(Stored data Opens)
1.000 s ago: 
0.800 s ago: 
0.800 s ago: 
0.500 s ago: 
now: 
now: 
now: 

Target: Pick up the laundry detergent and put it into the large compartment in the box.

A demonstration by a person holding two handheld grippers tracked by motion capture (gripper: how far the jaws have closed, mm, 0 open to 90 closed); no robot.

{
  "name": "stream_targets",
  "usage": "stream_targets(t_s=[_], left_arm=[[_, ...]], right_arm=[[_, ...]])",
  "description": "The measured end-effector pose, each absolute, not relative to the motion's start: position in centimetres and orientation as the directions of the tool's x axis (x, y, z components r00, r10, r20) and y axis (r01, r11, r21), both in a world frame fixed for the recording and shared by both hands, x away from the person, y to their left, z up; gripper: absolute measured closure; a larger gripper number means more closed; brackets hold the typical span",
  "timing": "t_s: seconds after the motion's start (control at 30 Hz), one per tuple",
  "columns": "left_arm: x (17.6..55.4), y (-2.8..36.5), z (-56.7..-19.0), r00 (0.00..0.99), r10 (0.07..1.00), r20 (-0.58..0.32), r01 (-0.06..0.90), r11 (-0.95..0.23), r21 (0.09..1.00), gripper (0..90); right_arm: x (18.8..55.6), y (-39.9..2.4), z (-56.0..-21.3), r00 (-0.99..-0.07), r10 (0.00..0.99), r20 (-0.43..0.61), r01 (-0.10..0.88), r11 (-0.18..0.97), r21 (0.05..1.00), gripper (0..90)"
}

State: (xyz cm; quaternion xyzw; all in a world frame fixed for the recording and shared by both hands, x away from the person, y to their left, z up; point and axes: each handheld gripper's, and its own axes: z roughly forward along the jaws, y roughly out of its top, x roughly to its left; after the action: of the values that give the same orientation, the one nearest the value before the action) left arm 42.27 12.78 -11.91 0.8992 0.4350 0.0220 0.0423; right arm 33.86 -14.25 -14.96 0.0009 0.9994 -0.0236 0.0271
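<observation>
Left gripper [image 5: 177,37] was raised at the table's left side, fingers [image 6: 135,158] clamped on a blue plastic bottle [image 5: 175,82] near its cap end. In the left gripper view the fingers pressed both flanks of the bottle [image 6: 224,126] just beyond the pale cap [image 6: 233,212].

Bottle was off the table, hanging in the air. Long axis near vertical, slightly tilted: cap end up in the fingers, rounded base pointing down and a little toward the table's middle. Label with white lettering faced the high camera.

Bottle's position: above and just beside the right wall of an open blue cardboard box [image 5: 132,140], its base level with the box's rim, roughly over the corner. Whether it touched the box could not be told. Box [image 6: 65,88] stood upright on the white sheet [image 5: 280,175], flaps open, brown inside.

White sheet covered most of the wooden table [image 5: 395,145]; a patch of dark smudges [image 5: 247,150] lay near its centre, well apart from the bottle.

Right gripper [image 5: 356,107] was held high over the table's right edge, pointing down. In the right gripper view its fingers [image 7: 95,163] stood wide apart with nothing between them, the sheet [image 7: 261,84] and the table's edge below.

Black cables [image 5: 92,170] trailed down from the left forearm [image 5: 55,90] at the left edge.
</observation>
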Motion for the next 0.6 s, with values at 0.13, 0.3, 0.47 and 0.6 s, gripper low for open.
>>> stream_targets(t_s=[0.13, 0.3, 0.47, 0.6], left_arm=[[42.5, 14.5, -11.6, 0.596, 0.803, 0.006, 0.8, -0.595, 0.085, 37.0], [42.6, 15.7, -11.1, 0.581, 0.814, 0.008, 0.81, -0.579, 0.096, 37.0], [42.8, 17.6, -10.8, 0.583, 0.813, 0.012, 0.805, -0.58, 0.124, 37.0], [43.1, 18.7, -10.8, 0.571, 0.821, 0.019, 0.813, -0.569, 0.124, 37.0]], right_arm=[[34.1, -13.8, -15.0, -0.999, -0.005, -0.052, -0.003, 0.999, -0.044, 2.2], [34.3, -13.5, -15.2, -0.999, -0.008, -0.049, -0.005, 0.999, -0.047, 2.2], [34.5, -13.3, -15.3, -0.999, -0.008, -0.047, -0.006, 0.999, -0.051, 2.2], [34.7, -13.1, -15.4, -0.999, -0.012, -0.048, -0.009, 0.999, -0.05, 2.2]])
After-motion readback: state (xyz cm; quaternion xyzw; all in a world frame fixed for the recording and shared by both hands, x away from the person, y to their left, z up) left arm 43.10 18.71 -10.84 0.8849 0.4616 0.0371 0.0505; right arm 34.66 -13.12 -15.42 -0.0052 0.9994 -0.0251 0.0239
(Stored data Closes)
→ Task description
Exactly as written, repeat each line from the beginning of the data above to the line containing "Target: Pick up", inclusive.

→ Result of the exercise
1.000 s ago: 
0.800 s ago: 
0.800 s ago: 
0.500 s ago: 
now: 
now: 
now: 

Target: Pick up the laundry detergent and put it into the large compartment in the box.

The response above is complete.